The “room to grow” point might seem odd. We city enthusiasts tend to love cities that are already mostly full, like Boston, and we can be impatient that Seattle isn’t there yet. But a downtown is an economic engine, not just for enjoyment. Accommodating growth and change is crucial in a growing region and changing world. Seattle is lucky that (a) we have growing organizations, (b) that they want to be in the center of town, and (c) that the center of town has room for them, at any size.

We also owe a big thanks to tourists, an often maligned group. Many do nothing more than fly in, drop hundreds (or thousands) on clothes, hotels, and related taxes, and leave. They subsidize our museums, which can be far more ambitious because of it. They give restaurants more reason to open beyond standard lunch and dinner times. Most don’t drive, as evidenced by the small garages at our hotels. So what if they get in the way sometimes. Why not be glad for the boost, and even flattered that they chose to come?

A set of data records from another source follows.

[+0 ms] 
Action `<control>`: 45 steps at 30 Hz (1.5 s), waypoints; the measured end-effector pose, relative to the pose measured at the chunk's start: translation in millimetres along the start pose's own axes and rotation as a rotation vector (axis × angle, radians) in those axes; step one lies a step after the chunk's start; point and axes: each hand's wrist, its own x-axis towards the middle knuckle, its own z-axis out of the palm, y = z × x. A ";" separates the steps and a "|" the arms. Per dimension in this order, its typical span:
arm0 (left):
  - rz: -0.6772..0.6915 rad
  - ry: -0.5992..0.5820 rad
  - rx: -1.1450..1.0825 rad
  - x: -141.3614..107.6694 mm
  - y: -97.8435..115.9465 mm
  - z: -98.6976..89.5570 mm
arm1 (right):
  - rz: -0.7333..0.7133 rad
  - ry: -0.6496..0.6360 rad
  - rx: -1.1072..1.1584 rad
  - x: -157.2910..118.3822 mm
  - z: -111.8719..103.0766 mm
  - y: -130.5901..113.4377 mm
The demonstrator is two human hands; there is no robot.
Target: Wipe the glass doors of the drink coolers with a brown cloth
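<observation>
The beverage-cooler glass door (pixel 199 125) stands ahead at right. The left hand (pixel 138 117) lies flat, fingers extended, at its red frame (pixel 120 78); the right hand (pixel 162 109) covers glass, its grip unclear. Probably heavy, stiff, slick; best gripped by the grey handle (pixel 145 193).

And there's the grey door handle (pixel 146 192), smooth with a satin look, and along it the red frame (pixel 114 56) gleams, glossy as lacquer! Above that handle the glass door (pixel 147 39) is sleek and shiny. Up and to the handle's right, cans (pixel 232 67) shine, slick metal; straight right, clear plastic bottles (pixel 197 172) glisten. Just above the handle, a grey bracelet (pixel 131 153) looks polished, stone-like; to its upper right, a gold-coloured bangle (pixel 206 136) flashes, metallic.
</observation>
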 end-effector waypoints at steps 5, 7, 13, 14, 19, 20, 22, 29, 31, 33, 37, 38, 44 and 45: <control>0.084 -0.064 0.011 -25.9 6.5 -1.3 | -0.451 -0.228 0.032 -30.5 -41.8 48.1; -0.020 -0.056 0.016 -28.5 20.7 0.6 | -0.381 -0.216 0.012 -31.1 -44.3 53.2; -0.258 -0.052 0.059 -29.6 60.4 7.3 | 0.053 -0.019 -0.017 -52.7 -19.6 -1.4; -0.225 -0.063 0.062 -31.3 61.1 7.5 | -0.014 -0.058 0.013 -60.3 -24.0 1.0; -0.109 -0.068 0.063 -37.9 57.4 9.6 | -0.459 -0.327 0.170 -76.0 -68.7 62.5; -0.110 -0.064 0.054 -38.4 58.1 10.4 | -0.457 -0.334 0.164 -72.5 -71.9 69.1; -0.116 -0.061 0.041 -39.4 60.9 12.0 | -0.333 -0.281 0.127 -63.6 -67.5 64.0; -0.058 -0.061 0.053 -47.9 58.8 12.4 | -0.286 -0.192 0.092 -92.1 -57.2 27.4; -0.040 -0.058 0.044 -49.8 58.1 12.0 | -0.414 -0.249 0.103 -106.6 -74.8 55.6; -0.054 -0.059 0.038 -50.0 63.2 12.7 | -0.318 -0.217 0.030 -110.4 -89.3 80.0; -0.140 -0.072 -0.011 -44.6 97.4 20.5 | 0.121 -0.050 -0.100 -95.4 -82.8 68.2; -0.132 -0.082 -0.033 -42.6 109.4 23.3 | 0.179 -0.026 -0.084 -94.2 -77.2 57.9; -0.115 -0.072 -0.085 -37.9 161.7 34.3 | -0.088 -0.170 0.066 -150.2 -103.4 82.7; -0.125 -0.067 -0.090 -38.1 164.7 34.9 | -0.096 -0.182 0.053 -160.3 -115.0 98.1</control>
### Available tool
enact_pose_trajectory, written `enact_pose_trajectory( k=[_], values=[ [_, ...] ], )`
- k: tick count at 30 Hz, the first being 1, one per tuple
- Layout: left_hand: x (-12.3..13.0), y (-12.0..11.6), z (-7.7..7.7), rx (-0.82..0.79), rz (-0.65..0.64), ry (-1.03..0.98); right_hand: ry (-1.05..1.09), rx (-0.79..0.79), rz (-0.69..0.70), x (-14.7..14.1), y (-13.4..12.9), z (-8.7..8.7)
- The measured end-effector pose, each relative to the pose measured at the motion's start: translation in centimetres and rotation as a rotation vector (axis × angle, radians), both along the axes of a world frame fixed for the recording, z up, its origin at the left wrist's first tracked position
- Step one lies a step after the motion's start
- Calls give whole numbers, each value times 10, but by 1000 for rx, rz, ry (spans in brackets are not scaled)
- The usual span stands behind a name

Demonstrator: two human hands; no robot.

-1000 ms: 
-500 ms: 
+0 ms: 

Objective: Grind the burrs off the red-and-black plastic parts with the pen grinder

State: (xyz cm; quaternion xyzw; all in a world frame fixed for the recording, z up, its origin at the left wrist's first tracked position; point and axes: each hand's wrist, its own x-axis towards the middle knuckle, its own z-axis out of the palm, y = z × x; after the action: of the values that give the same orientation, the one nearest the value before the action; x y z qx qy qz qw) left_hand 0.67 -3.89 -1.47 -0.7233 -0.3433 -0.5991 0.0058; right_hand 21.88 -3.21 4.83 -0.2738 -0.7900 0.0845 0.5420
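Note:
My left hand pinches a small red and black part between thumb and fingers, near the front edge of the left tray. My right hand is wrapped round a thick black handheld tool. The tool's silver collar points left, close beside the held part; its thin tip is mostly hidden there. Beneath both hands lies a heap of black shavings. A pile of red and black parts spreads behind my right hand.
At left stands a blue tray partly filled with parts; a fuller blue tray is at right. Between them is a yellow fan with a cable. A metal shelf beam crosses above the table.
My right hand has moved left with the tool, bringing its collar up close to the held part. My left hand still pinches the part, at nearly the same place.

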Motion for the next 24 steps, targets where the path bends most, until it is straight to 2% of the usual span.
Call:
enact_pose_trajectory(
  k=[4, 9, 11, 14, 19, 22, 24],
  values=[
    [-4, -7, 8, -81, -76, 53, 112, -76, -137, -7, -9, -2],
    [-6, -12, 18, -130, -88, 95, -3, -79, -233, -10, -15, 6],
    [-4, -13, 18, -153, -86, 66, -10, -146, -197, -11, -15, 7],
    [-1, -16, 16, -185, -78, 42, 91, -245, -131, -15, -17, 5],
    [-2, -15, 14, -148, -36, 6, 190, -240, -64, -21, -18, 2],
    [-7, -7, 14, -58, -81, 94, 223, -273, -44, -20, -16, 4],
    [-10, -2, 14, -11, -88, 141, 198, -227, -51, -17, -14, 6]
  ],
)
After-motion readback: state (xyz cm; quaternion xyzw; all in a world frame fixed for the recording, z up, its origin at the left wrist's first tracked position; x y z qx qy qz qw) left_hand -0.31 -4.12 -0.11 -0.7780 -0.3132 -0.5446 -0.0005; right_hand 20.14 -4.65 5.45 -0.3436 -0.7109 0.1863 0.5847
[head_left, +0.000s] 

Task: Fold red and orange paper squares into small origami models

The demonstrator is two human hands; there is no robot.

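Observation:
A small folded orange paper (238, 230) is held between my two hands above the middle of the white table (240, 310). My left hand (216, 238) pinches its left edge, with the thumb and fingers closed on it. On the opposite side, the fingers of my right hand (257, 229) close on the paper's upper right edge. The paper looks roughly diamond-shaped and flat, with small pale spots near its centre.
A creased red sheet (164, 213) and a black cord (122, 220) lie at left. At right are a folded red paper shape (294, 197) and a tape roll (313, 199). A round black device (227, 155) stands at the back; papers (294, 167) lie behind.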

That gets to the biggest key for a vibrant downtown – variety. If you want great retail and busy sidewalks, you need a lot of types of people doing a lot of types of things. Office workers bring peak daytime crowds and busy lunch places. Residents buy furniture and groceries, and are always around regardless of time and weather. Retirees, service workers, artists, and executives are all valued customers for broad ranges of stores. Special credit goes to any group that adds activity without focusing it all on 8:00 am and 5:00 pm, like students and tourists.

We’re not only doing well on every front, but improving in most. Retail, offices, tourism, housing, research, and the arts are all growing. As a result, we will gain vibrancy, while the “room to grow” gradually diminishes. And maybe we’ll be even luckier.